Monday, November 30, 2009

Adoption part 2

Ok, so here goes. When I started writing this the details were much more in focus but now they are getting hazy so I hope to do this well.

I left off when we got the call. It was a Tuesday and I was taking kids home from midday school when Justin called me to ask if I had heard from Karine our social worker. My heart began to pound, no, I said, what did she say? Well, it appears that we have been chosen by a birthmom in Mississippi. Wow! We didn't even know that we were being shown! So, I raced home to chat with Justin. Needless to say I was thinking Yes! Yes! Yes!. Was there even a question?? At this point we knew that the baby was a girl and she was due in three and a half weeks. Seriously? Less than a month!? Yep.

We called our social worker back to say that we'd like the afternoon to think about it. I knew though that it would be difficult to say no. I wanted to call her back immediately. But we needed to talk about the logistics of travel and what it all would mean for our family.

I should point out that this situation what what I had longed for for many years. An infant - my favorite age; a girl - I had two already, I can do that! So, we said yes and then waited to hear from the social worker in Mississippi for more information. We still have the envelope that I took notes on about Kareena's birthmom and all the details we would need to have.

At this point we had told the kids. Abby said that she was screaming inside that she was so happy. Caleb's only comment was that he wanted a boy. Hannah smiled a lot. I wondered how many people to we tell at this point? Will it really happen? When do I start shopping? Justin and I went into our respective corners to plan. He to figure out how we would pay for her and me to figure out what stuff we would need.

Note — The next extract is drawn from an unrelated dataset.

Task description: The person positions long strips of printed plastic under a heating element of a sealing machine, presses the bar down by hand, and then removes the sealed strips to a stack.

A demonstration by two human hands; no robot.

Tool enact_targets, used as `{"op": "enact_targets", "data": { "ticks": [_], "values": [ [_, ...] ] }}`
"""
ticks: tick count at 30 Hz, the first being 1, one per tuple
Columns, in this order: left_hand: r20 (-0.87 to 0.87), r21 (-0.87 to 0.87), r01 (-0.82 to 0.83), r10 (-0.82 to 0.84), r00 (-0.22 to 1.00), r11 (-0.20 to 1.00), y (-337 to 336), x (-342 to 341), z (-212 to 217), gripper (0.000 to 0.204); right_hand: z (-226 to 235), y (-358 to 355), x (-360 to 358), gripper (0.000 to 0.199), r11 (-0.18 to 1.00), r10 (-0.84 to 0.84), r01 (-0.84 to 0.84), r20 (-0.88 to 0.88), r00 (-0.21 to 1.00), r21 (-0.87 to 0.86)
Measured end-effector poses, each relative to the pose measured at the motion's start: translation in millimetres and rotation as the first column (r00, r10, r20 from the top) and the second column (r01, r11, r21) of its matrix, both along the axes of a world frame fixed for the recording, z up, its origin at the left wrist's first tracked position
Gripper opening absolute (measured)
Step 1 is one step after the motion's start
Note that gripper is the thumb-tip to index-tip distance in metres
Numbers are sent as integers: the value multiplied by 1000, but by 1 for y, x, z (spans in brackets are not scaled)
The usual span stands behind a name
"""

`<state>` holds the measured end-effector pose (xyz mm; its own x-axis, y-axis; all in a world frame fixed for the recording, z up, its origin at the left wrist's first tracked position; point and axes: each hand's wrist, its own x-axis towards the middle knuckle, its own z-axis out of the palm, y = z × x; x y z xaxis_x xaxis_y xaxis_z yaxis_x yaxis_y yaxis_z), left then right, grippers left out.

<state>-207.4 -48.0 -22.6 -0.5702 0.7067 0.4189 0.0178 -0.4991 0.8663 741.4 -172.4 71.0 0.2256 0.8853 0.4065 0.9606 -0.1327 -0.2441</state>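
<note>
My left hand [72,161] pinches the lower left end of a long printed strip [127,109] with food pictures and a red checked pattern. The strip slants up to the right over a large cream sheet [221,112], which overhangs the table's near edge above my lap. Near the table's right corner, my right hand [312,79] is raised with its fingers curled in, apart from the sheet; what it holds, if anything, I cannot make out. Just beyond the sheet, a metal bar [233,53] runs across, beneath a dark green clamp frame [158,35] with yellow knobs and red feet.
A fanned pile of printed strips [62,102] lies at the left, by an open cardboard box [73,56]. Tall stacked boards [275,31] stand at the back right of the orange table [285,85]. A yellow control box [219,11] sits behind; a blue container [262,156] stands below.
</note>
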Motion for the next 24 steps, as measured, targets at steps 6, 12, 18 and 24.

Then the real waiting began. For real, I thought the 3+ years were hard! Those three weeks when we knew there was a little girl out there and a birthmom trying to make the right decision for herself and the baby were excruciating!! I think God was sitting back enjoying Himself as He watched us vacilate between giddyness and anxiety. With each update on her birthmom's condition our excitement began to build. But I also began to fret more and more about all the unknowns. In the end I heard the Lord say that this was the path He had for us and that I was to keep walking forward whether it worked out or not.

Our plans began being formulated but everything was so tentative. I remember that we got the call that she had her check up and was being admitted due to high blood pressure. That could mean that she would be in labor that day or not. We waited (an ever present theme) to get the final word about labor before we bought a ticket for me to fly down. This call came around 12 noon or so.

To understand the timeline a bit, we had been waiting to meet with a local organization who may or may not have given us a grant. Their only stipulation was that they meet us in person before they will consider anything. Our appointment was for Wednesday - the next day. We called when we heard that she was in labor and prayed hard that we could see someone in their orgaization before we left. She said yes, in between sporting activities for her own kids. We packed (I had already packed for the kids) the van and went to pick the kids up from school and meet with this lady on our way to the airport to drop me off.

Amazingly it all worked out. I made my flight. We met with the lady who later told us we had more than we thought we would get. Justin was planning on stopping at the bank on his way out of town but it closed minutes before he got there. This meant that he had to stay in Cedar Rapids and go to the bank the next day. At the time we were both disappointed that he would be arriving with the kids the next night instead of in the morning but it also meant that I had the whole day with Kareena and her birthmom and didn't have to divide my time between them and Justin and the kids.

to be continued...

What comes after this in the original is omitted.